TASK ITEM:
Search the listing for the word "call" and return each line that contains it.

DATA RECORDS:

+===+

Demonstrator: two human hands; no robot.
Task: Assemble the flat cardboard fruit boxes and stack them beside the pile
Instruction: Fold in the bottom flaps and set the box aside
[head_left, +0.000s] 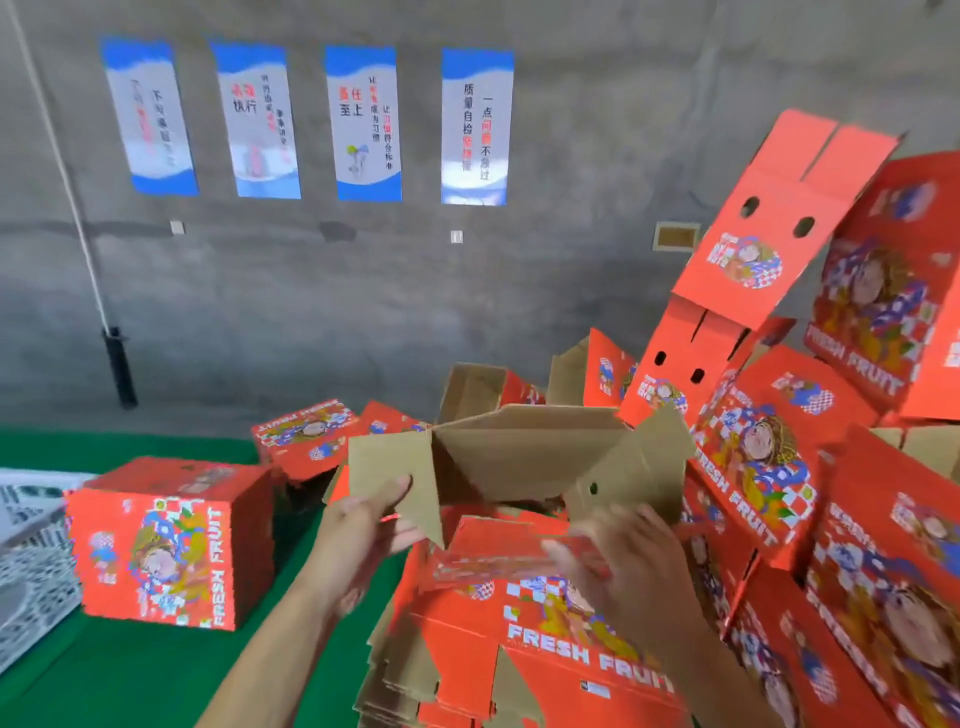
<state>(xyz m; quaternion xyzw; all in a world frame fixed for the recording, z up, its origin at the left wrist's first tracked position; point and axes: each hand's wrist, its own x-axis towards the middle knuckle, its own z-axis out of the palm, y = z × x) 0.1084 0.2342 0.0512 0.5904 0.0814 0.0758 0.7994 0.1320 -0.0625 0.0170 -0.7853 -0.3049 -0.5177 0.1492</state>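
Observation:
A half-opened cardboard box hovers at centre, its brown inside facing me with flaps spread left and right. My left hand pinches the left brown flap, thumb on top. Blurred by motion, my right hand is at the box's lower right edge below the right flap; its grip is unclear. Beneath the hands lies the pile of flat red "FRESH FRUIT" boxes. One assembled red box stands on the green floor to the left.
Many assembled red boxes are heaped at the right, some tilted high against the grey wall. More red boxes lie behind the held one. Green flooring spreads left; a patterned grey mat lies at the far left edge.

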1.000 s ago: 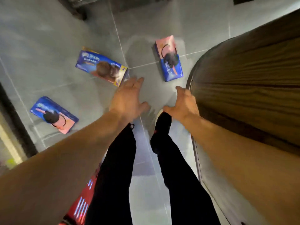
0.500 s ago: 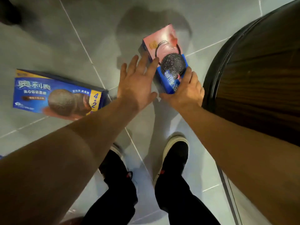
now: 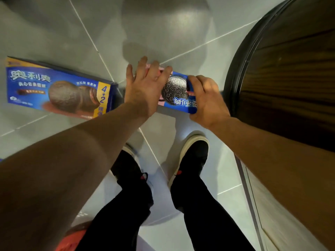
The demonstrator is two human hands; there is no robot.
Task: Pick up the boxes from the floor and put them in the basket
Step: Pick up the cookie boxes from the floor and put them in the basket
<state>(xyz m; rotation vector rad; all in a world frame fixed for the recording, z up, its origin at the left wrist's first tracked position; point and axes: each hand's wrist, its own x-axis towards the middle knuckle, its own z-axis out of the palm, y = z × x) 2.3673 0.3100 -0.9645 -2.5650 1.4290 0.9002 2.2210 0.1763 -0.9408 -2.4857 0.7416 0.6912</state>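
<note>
Fingers [image 3: 194,82] of the right hand [image 3: 206,100] curl over the near right end of the pink and blue cookie box [image 3: 178,96], with the thumb at the lower edge, so this hand grips the box; fingers of the left hand [image 3: 143,87] are straight and spread, lying flat on the box's pink left portion and holding nothing by curl.

Position of the gripped box: between the 2 hands, above the grey tiled floor [image 3: 54,24], just beside the dark rounded wooden furniture edge [image 3: 235,73]; whether its underside touches the floor cannot be told. Long axis: roughly left to right across the view, slightly tilted, with the pink end toward the left under the left hand and the blue end toward the right under the right hand; the printed face with the cookie picture is turned up, and its lettering reads upside down.

A 2nd box, the large blue box [image 3: 56,87], lies flat on the floor to the left, near the left hand but apart from it; its long axis also runs left to right, with the yellow "4+2" panel at the right end.

Both black shoes [image 3: 194,154] stand on the tiles below the hands; a red object [image 3: 72,240] shows partly at the bottom edge, and it cannot be identified.
</note>
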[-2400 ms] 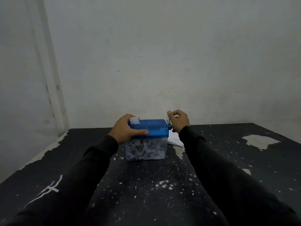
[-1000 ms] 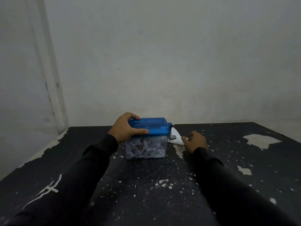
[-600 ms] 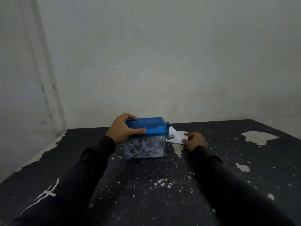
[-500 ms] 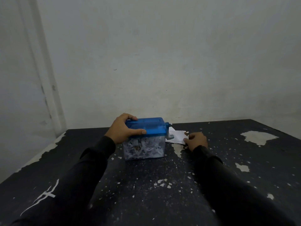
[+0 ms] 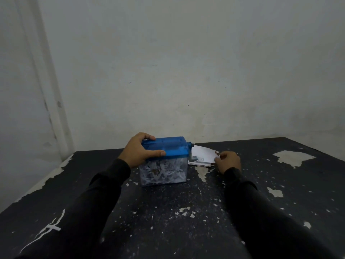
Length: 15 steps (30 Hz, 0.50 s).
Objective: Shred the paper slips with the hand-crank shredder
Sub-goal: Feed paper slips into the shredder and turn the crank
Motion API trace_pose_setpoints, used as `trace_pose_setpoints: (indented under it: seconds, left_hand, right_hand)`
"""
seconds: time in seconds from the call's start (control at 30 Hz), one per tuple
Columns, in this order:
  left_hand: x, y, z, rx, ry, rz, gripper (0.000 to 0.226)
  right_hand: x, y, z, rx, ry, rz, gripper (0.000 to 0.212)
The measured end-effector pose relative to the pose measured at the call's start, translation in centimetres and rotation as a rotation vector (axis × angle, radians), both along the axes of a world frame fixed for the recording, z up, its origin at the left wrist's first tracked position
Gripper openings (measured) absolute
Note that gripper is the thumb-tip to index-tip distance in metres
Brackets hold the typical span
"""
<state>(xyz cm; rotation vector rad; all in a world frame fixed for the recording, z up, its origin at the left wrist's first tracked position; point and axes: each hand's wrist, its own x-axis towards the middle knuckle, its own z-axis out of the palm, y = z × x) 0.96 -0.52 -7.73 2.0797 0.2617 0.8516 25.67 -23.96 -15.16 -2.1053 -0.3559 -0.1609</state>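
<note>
The shredder [image 5: 164, 161], blue-lidded over a clear bin of white shreds, sits mid-surface [image 5: 186, 212], long axis running 9 to 3 o'clock, crank at 3. Left hand [image 5: 139, 152] grips its lid. Right hand [image 5: 227, 161] pinches a lifted paper slip [image 5: 202, 155].

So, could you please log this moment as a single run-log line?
left hand: holds shredder lid | right hand: pinches top paper slip | crank: free | bin: shreds inside
</note>
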Motion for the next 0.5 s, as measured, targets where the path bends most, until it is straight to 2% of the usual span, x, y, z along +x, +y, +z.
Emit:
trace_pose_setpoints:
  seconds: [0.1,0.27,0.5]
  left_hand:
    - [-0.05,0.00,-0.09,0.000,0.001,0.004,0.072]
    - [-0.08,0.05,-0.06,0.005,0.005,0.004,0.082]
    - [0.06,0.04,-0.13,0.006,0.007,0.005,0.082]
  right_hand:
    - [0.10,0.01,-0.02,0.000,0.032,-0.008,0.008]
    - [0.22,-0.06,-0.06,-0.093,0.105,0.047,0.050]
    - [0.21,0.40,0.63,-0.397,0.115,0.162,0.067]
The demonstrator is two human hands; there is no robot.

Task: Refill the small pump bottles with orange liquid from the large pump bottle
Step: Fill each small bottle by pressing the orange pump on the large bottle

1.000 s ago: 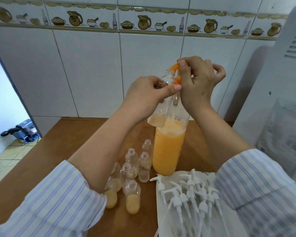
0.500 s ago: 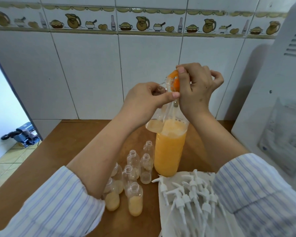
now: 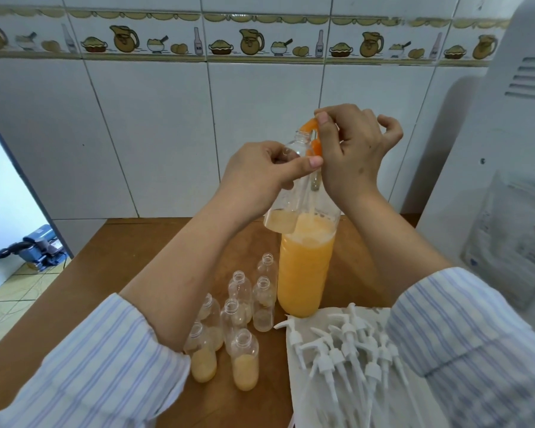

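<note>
The large clear bottle (image 3: 305, 267), over half full of orange liquid, stands upright on the wooden table (image 3: 105, 273). Its orange pump head (image 3: 313, 135) is at the top, under the fingers of my right hand (image 3: 351, 152), which grips it from the right. My left hand (image 3: 260, 173) holds a small clear bottle (image 3: 286, 199) tilted against the big bottle, its mouth just under the orange spout. A little pale liquid lies in its bottom. Several more small open bottles (image 3: 238, 322) stand in front, two of them partly filled.
A white cloth (image 3: 306, 396) at the front right carries several white pump tops (image 3: 340, 350). A white appliance (image 3: 501, 180) stands close on the right, a tiled wall behind. The table's left edge drops to the floor, where a blue machine (image 3: 34, 248) lies.
My right hand has gone down slightly on the orange pump head and risen again. The small bottle stays at the spout in my left hand.
</note>
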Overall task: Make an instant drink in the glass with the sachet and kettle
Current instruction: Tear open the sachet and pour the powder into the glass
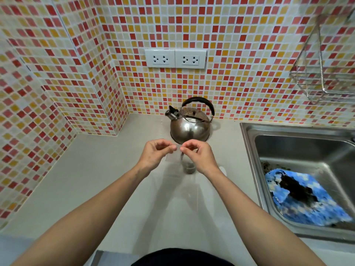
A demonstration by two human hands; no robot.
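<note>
Left hand (156, 150) and right hand (197, 153) pinch clear sachet (173, 157) at frame centre over glass (189, 167). Powder in glass; kettle (189, 124) pour pending.

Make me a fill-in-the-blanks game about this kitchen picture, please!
1. The shiny kettle stands on the counter, right behind the person's two ____.
2. The blue cloth lies inside the ____.
3. The left hand and right hand hold a clear sachet above the ____.
4. On the tiled wall above the kettle sit two white ____.

Missing words: hands; sink; glass; sockets
</note>
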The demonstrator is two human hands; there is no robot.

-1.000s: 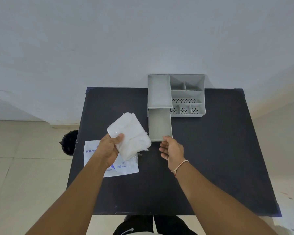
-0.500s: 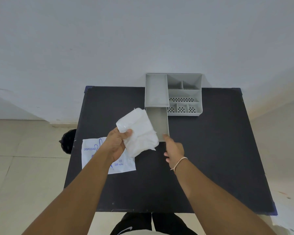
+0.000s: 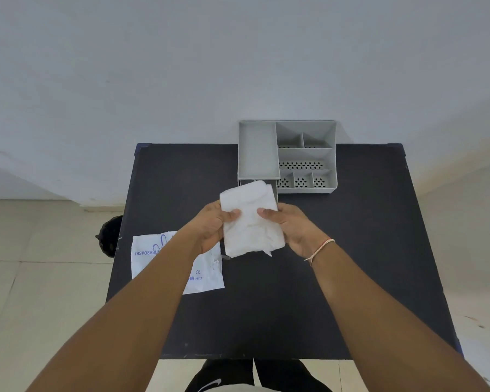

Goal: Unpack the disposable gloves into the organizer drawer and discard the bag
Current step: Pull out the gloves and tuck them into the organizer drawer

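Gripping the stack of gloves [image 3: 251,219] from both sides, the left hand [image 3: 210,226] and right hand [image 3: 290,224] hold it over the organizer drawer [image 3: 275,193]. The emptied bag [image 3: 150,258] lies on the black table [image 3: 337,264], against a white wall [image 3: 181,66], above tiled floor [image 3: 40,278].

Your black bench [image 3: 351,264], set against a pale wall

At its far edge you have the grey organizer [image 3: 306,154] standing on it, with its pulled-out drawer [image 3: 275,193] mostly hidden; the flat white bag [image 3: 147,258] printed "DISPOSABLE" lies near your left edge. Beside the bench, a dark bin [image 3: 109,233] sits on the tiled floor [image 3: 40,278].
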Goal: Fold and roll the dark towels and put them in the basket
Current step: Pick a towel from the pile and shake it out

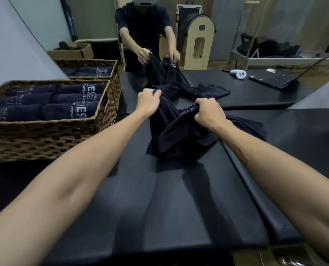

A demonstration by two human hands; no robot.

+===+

PROBLEM SOLUTION:
seconds: time in seconds from the call's start (control at 30 Hz), one per tuple
The measured end-effector pose relative to the pose measured at the call's start, translation in centimetres and rotation as a rotation vector (axis × angle, radians), both along the axes of a world frame fixed for the recording, z up, its origin at the left wrist's first tracked position

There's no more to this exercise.